## About this task
From the entries below, reproduce exactly the lines from the one with "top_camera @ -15" through the one with "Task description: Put", both included, without images.

## Exercise data
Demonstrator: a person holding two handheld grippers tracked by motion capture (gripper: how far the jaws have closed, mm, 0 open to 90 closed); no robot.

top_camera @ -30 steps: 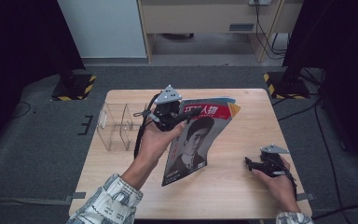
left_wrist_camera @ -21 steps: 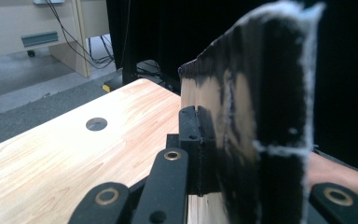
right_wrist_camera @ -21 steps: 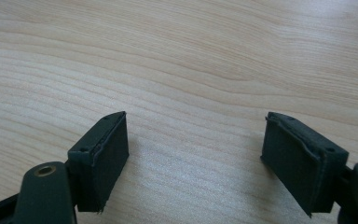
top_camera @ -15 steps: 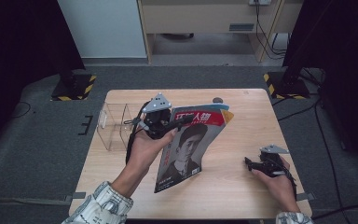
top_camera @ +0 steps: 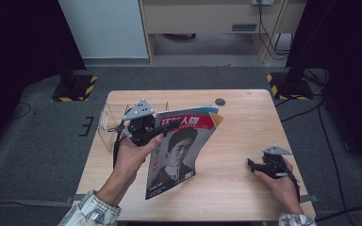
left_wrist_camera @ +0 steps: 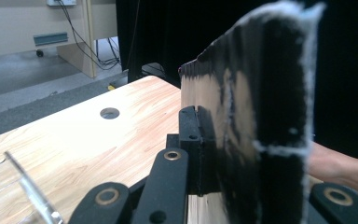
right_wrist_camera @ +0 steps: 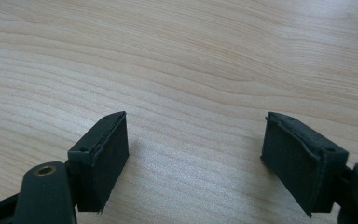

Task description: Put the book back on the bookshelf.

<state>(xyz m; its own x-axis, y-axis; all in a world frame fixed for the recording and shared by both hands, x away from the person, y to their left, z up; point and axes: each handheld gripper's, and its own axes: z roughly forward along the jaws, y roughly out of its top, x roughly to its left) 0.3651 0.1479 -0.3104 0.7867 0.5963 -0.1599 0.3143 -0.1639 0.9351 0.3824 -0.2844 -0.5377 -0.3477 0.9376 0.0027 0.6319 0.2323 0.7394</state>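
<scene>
Magazine [top_camera: 181, 143] in left gripper [top_camera: 147, 129], now further left.

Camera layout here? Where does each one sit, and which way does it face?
High view: above the person's side, looking forward and down on the table; both forearms and tools show.
Left gripper view: on the left tool, looking along shut jaws that clamp the magazine.
Right gripper view: on the right tool, facing bare tabletop between open jaws.
Shared: high and left views both show the magazine.

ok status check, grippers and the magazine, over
Left gripper shut on magazine, held tilted above table. Right gripper open, empty, resting on table. Clear rack close left of magazine.
</scene>
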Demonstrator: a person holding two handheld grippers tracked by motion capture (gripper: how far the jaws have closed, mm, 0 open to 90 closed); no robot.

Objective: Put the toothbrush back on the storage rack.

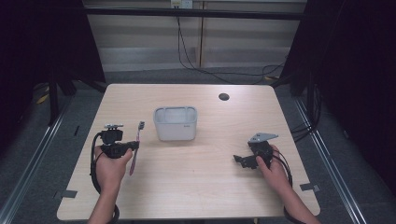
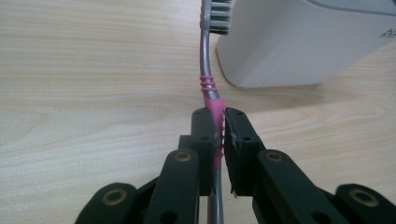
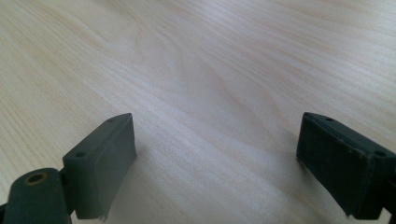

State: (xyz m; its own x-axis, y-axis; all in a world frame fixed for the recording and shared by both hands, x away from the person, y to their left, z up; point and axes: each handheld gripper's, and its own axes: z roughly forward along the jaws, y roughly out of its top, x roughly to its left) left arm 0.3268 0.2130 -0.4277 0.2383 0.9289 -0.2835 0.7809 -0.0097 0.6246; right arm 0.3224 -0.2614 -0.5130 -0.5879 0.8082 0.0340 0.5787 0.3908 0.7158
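Observation:
A pink and grey toothbrush (image 1: 137, 143) is clamped in my left gripper (image 1: 132, 145) at the table's left side. In the left gripper view the jaws press on the pink grip of the toothbrush (image 2: 210, 88), and its bristled head points toward a grey-white rectangular bin (image 2: 308, 42). That bin (image 1: 175, 123) stands open-topped in the middle of the table, to the right of the brush. My right gripper (image 1: 238, 160) rests low at the table's right side, jaws wide apart with bare wood between them (image 3: 217, 158).
The light wooden table (image 1: 205, 186) has a round dark cable hole (image 1: 223, 96) near its far edge. Cables run across the floor behind the table. Dark curtains and metal frame rails flank both sides.

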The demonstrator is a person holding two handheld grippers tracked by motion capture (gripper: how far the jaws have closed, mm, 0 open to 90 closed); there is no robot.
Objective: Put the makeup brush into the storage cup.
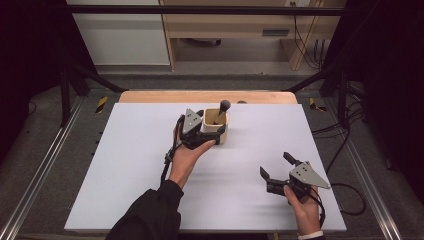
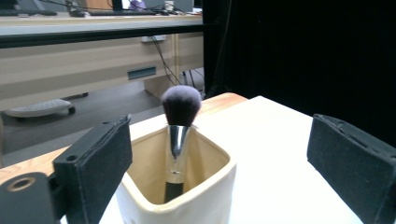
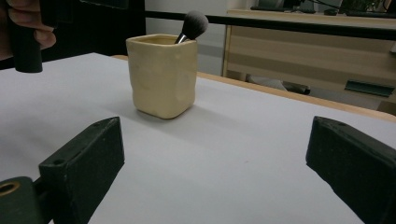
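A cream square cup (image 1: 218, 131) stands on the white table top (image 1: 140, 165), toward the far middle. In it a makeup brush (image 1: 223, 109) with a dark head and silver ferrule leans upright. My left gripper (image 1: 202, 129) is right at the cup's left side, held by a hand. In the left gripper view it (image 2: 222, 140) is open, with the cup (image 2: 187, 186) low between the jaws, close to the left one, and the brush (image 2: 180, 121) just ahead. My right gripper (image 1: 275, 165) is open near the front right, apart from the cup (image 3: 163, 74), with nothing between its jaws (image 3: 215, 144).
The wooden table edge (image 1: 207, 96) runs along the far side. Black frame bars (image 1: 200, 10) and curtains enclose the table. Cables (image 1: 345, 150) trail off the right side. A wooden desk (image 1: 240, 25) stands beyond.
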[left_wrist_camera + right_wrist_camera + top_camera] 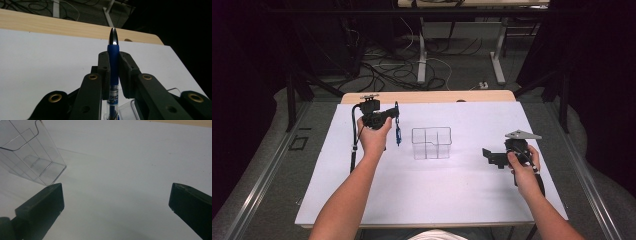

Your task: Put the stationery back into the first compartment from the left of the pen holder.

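Observation:
A blue pen (397,125) stands almost upright in my left gripper (393,120), held above the white sheet to the left of a clear plastic holder (431,143). In the left gripper view both jaws press on the blue pen (113,67), silver tip (113,37) up, gripper (113,67) shut on it. The clear holder (30,157) has divided compartments and looks empty. My right gripper (490,156) hovers low to the holder's right, pointing toward it. In the right gripper view that gripper (116,200) stands wide open with nothing between its jaws.
The white sheet (432,195) covers most of a wooden table, whose bare edge (427,97) shows at the far side. Beyond it lie floor cables (397,70) and desk legs (498,60). Dark curtains flank both sides.

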`<state>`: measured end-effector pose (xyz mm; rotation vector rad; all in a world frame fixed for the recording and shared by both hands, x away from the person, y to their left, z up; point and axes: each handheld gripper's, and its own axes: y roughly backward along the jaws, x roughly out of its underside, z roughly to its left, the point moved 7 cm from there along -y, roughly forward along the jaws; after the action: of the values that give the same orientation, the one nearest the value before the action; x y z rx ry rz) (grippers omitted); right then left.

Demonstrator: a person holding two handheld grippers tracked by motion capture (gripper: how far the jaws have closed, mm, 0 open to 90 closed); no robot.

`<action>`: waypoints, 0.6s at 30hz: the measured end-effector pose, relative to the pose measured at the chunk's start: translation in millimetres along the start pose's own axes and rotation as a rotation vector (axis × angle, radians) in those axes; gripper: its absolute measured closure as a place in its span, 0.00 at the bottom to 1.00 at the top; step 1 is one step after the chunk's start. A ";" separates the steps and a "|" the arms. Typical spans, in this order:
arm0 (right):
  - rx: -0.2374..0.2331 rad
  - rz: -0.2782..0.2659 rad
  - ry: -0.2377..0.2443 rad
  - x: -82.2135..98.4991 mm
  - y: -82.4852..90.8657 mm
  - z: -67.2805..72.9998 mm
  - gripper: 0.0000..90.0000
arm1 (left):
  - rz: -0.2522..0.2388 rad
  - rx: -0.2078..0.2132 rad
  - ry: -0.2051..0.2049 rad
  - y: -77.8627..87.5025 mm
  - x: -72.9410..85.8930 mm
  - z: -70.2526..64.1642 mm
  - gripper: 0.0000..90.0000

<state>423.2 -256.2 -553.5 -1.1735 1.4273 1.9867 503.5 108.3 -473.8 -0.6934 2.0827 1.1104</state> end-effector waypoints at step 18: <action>-0.001 -0.010 -0.005 -1.1 2.5 0.6 0.00 | -0.099 0.074 -0.050 27.8 -32.0 -40.3 0.89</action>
<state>421.7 -256.5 -551.1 -1.1736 1.4155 1.9828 491.8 92.0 -418.8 -0.7183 2.0143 0.9810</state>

## Response area
top_camera @ -15 steps: 
top_camera @ +0 steps: 
left_wrist_camera @ +0 steps: 
right_wrist_camera @ +0 steps: 

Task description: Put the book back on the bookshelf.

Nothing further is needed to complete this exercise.